◆ **INSTRUCTIONS TO FOLLOW**: Exactly as given, write out all the entries again.
--- EXTRACTED DATA ---
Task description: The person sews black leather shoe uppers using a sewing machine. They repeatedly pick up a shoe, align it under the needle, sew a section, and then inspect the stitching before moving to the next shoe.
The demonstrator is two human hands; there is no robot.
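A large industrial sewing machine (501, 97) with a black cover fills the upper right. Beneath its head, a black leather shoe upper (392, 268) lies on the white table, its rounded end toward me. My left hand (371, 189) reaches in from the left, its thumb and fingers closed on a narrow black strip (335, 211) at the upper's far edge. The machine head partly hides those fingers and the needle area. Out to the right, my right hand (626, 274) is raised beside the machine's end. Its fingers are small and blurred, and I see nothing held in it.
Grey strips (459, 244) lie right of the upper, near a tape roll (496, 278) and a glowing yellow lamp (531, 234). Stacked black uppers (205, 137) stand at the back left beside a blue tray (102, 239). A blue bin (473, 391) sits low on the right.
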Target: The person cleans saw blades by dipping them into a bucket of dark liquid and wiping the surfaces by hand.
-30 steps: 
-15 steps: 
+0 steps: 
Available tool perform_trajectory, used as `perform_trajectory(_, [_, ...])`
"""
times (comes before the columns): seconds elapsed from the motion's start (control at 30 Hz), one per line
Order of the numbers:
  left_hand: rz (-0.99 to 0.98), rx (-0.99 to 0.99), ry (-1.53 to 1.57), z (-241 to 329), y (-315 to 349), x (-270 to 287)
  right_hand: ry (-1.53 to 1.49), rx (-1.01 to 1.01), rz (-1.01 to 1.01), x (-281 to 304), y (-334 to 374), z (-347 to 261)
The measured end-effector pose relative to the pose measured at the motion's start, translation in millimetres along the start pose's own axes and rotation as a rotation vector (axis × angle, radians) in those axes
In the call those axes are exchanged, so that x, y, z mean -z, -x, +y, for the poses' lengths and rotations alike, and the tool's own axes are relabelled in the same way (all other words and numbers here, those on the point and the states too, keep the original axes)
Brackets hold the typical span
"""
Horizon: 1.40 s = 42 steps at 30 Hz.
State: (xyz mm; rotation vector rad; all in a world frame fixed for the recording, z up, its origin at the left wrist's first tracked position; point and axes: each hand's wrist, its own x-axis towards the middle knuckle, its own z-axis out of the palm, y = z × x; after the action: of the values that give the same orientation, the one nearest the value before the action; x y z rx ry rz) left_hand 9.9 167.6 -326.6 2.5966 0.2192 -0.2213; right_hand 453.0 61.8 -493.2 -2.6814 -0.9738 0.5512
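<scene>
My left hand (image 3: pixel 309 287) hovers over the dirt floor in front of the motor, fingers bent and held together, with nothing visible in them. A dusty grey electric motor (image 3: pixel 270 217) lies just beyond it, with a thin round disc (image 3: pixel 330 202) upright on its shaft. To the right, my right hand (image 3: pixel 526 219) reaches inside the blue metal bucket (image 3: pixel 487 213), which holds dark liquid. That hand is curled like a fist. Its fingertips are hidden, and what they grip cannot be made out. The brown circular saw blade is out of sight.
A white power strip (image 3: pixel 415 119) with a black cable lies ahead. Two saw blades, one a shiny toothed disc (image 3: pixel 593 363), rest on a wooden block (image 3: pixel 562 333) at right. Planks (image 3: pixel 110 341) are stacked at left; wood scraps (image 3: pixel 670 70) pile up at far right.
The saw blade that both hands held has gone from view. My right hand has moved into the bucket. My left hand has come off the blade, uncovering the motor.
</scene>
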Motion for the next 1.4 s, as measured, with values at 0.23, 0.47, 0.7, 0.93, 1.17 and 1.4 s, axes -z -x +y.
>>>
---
◆ **SOLUTION FOR THIS TASK**:
Task description: The person sews black leather shoe uppers using a sewing machine. They repeatedly pick up a shoe, align it under the needle, sew a section, and then inspect the stitching before moving to the next shoe.
The demonstrator is two human hands; there is no robot.
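A large industrial sewing machine (501, 97) with a black cover fills the upper right. Beneath its head, a black leather shoe upper (392, 268) lies on the white table, its rounded end toward me. My left hand (371, 189) reaches in from the left, its thumb and fingers closed on a narrow black strip (335, 211) at the upper's far edge. The machine head partly hides those fingers and the needle area. Out to the right, my right hand (626, 274) is raised beside the machine's end. Its fingers are small and blurred, and I see nothing held in it.
Grey strips (459, 244) lie right of the upper, near a tape roll (496, 278) and a glowing yellow lamp (531, 234). Stacked black uppers (205, 137) stand at the back left beside a blue tray (102, 239). A blue bin (473, 391) sits low on the right.
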Target: The person cleans saw blades by dipping them into a bucket of dark liquid and wiping the surfaces by hand.
-30 steps: 
-15 steps: 
+0 steps: 
Available tool perform_trajectory, used as `perform_trajectory(_, [_, ...])`
"""
times (comes before the columns): seconds elapsed from the motion's start (control at 30 Hz), one per line
Order of the numbers:
  left_hand: rz (-0.99 to 0.98), rx (-0.99 to 0.99), ry (-1.53 to 1.57), z (-241 to 329), y (-315 to 349), x (-270 to 287)
  right_hand: ry (-1.53 to 1.49), rx (-1.01 to 1.01), rz (-1.01 to 1.01), x (-281 to 304), y (-334 to 374), z (-347 to 261)
The measured end-effector pose relative to the pose measured at the motion's start, translation in millimetres along the start pose's own axes and rotation as a rotation vector (axis × angle, radians) in those axes
In the call those axes are exchanged, so that x, y, z mean -z, -x, +y, for the poses' lengths and rotations alike, and the tool's own axes are relabelled in the same way (all other words and numbers here, those on the point and the states too, keep the original axes)
Brackets hold the typical span
"""
Horizon: 1.40 s = 42 steps at 30 Hz.
State: (xyz mm; rotation vector rad; all in a world frame fixed for the recording, z up, its origin at the left wrist's first tracked position; point and axes: each hand's wrist, its own x-axis towards the middle knuckle, its own z-axis out of the palm, y = z × x; after the action: of the values that give the same orientation, the one nearest the value before the action; x y z rx ry rz) left_hand 9.9 167.6 -326.6 2.5966 0.2192 -0.2213; right_hand 453.0 61.8 -493.2 -2.6814 -0.9738 0.5512
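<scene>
My left hand (image 3: pixel 309 287) hovers over the dirt floor in front of the motor, fingers bent and held together, with nothing visible in them. A dusty grey electric motor (image 3: pixel 270 217) lies just beyond it, with a thin round disc (image 3: pixel 330 202) upright on its shaft. To the right, my right hand (image 3: pixel 526 219) reaches inside the blue metal bucket (image 3: pixel 487 213), which holds dark liquid. That hand is curled like a fist. Its fingertips are hidden, and what they grip cannot be made out. The brown circular saw blade is out of sight.
A white power strip (image 3: pixel 415 119) with a black cable lies ahead. Two saw blades, one a shiny toothed disc (image 3: pixel 593 363), rest on a wooden block (image 3: pixel 562 333) at right. Planks (image 3: pixel 110 341) are stacked at left; wood scraps (image 3: pixel 670 70) pile up at far right.
The saw blade that both hands held has gone from view. My right hand has moved into the bucket. My left hand has come off the blade, uncovering the motor.
</scene>
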Motion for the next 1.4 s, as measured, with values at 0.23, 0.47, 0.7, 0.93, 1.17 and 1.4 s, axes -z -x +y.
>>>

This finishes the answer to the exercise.